The only knowledge that crosses organisational boundaries is global knowledge: a curated set of verified engineering facts derived from our own benchmarks and internal testing. These are general truths about how tools behave, with no org-specific context, no user data, and no client IP.

In practice: an agent working for Organisation A will retrieve that organisation’s standards, that user’s preferences, and global engineering knowledge. It will never see Organisation B’s tolerances, workarounds, or naming conventions.

What We've Learned

Building this system taught us that the hard part of memory isn’t retrieval. It’s curation. We spent more time tuning what to discard than on any other component. The difference between a useful memory system and a cluttered one is entirely in the extraction quality.

We also learned that domain-specific tuning isn’t optional. The same retrieval configuration that works for scripting knowledge is wrong for simulation parameters. One size fits none.

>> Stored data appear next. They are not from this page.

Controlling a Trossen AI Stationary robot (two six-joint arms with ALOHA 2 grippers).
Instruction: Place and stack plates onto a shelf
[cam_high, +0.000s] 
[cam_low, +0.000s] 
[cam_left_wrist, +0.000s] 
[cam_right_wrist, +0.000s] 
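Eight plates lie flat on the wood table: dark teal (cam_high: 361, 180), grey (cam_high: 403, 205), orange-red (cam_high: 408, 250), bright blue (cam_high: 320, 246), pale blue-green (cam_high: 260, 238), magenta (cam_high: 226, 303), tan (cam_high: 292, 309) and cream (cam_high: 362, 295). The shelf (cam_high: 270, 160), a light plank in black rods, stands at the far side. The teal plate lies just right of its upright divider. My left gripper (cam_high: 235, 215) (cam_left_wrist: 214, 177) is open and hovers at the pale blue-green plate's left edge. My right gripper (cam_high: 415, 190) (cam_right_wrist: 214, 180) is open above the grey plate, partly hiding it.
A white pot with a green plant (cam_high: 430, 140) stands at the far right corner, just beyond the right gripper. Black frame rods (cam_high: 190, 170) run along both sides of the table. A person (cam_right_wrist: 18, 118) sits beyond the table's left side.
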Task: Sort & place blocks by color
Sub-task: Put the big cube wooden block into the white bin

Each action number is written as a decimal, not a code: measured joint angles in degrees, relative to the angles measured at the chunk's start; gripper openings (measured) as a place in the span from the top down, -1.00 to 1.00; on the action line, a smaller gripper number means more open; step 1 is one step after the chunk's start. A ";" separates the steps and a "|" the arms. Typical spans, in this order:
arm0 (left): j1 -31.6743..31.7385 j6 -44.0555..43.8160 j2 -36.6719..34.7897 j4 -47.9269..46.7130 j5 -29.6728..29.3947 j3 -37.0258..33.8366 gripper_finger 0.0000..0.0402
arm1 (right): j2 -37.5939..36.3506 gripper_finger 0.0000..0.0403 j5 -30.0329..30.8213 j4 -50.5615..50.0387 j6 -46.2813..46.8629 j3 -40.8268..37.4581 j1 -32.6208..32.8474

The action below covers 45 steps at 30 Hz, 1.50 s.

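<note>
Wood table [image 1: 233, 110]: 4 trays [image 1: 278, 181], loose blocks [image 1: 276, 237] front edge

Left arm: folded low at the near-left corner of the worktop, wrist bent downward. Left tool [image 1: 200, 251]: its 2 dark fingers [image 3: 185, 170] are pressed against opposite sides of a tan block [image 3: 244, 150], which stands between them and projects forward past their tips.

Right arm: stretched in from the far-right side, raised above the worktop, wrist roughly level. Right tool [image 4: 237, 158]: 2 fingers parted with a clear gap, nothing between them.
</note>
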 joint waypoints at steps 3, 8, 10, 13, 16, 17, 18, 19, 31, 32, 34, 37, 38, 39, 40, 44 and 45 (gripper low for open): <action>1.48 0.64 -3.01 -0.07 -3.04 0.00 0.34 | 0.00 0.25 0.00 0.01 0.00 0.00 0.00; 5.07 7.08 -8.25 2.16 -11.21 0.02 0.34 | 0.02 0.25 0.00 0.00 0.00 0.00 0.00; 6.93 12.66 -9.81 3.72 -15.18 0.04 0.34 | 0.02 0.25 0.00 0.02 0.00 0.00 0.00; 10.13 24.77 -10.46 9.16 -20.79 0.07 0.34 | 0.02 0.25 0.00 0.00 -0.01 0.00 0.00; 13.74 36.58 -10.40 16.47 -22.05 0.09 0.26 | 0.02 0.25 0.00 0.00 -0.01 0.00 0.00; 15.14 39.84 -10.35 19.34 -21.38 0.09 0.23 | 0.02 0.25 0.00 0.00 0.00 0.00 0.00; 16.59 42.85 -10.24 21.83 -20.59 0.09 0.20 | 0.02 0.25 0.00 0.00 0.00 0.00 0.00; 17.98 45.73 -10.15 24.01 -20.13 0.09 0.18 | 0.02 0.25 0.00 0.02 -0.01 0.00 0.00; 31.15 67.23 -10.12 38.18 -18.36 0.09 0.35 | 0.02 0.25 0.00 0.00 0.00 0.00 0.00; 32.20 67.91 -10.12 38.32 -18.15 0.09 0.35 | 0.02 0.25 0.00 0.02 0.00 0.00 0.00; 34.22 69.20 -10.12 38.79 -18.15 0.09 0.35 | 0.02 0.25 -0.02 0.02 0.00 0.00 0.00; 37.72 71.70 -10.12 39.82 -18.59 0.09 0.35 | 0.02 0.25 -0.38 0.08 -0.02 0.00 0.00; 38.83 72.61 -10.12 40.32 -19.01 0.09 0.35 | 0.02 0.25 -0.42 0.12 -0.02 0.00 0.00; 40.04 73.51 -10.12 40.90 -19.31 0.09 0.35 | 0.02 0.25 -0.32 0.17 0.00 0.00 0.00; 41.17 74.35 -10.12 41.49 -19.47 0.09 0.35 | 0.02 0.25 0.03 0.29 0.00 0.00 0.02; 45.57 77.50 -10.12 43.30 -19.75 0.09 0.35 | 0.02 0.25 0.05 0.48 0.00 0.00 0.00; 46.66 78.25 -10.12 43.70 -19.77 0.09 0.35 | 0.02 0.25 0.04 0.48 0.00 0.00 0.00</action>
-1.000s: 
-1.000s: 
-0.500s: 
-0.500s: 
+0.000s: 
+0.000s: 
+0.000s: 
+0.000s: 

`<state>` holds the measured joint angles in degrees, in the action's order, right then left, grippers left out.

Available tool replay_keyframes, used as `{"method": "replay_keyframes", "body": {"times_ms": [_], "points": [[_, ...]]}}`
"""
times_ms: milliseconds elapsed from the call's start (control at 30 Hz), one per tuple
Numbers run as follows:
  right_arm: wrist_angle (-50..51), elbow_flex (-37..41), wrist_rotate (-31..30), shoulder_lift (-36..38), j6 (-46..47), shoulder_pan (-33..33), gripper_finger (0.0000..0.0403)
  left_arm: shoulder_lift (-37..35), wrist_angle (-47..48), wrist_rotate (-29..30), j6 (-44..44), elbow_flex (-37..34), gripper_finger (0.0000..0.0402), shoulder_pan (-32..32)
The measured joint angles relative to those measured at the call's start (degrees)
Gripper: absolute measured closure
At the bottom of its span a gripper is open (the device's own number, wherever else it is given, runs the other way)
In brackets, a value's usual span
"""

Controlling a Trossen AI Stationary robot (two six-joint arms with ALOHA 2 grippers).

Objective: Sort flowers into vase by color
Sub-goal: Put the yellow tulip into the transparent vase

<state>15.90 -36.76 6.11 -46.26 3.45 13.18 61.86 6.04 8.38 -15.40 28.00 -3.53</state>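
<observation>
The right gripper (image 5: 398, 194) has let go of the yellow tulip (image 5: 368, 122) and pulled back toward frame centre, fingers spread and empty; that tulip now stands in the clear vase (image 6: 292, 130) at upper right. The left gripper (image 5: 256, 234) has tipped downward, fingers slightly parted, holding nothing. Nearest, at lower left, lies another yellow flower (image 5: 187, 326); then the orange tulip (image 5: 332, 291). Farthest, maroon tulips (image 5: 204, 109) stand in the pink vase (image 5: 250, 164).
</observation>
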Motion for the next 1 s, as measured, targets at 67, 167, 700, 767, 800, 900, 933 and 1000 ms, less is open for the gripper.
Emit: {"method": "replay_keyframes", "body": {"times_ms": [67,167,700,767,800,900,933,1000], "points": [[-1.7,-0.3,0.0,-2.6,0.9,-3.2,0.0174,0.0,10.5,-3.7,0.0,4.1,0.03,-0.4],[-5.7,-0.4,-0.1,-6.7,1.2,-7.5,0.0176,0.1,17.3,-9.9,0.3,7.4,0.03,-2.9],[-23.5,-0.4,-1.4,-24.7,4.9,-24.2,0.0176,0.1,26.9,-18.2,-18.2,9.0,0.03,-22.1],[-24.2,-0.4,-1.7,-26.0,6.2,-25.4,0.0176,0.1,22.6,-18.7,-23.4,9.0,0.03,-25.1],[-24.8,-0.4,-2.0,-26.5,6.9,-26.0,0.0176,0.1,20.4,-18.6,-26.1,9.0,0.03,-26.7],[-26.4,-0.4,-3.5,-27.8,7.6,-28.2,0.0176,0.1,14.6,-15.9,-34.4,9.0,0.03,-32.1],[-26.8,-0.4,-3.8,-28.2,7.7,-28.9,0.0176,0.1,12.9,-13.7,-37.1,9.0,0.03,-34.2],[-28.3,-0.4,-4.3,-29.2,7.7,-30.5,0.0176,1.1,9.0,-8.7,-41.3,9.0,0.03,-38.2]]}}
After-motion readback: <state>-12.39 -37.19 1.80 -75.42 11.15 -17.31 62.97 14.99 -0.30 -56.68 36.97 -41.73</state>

Every lesson learned by one agent is immediately available to every other agent working with the same tool, across your entire organisation. The knowledge compounds. Teams that use Aibuild OS longer don’t just have more capable agents — they have a proprietary body of engineering knowledge that gets more accurate and more valuable with every session. That’s an asset no competitor can replicate from scratch.

Automation with agents across engineering tools is a memory problem as much as it is a reasoning problem. We built our memory system to treat it that way.